Supporting non-tensor-data write_size in planner write items. (#149434)

Summary: 1\ The current write item structure does not contain the amount of data that needs to be written. 2\ the planner.item already has a size primitive 'tensor_storage_size'. https://fburl.com/code/7a0gsmw7 But only for tensors. 3\ Right now, the only way the writer layer get hold of this property (fro non tensor data) - first do a lookup in to the actual tensor/bytes - then calculate the nbytes. This change introduce a way to capture non-tensor data size within a write-plan item.

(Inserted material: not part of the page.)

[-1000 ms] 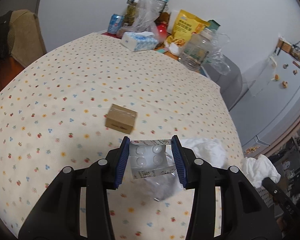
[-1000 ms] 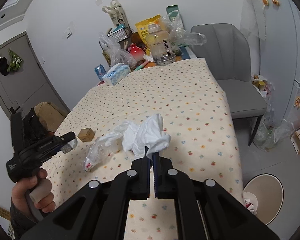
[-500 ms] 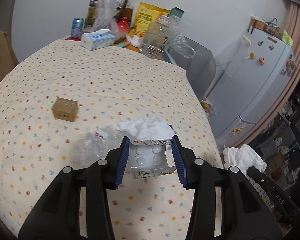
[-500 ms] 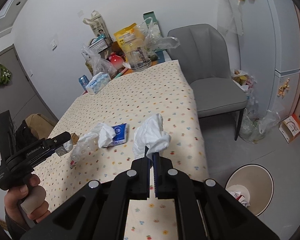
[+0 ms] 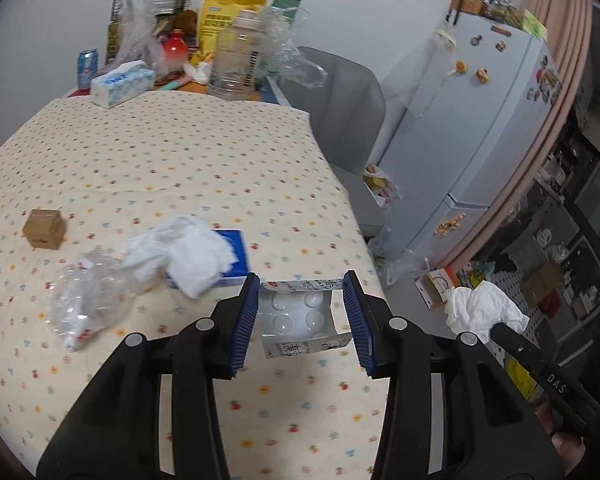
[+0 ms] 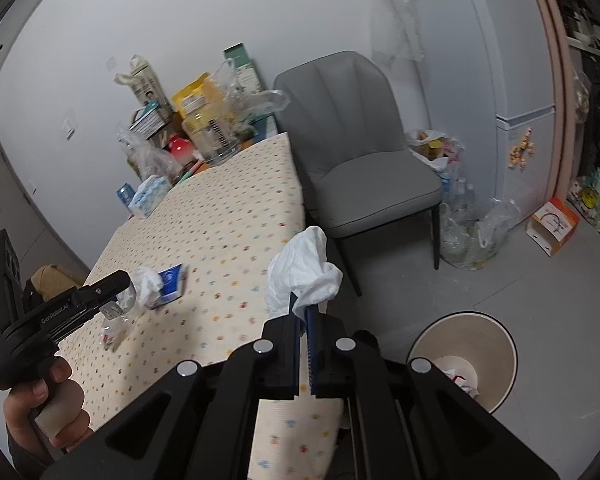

Reviewed By: daulet-askarov Differential Revision: D70497442 Pull Request resolved: https://github.com/pytorch/pytorch/pull/149434 Approved by: https://github.com/MeetVadakkanchery
2025-12-06 12:20:52 +01:00 · 2025-03-20 01:22:05 +00:00 · 2025-03-20 01:22:05 +00:00 · 1442230a26
commit 1442230a26
parent 02e21c7854
1 changed files with 9 additions and 0 deletions
--- a/torch/distributed/checkpoint/planner.py
+++ b/torch/distributed/checkpoint/planner.py
@ -20,6 +20,7 @@ from torch.distributed.checkpoint.metadata import (
 __all__ = [
    "WriteItemType",
    "LoadItemType",
+    "BytesIOWriteData",
    "TensorWriteData",
    "WriteItem",
    "ReadItem",
@ -41,6 +42,11 @@ class LoadItemType(Enum):
    BYTE_IO = auto()


+@dataclass(frozen=True)
+class BytesIOWriteData:
+    nbytes: int
+
+
@dataclass(frozen=True)
 class TensorWriteData:
    chunk: ChunkStorageMetadata
@ -55,6 +61,9 @@ class WriteItem:
    index: MetadataIndex
    type: WriteItemType

+    # Size of bytesIO data to be written.
+    bytes_io_data: Optional[BytesIOWriteData] = None
+
    # Value present if it's a tensor write
    tensor_data: Optional[TensorWriteData] = None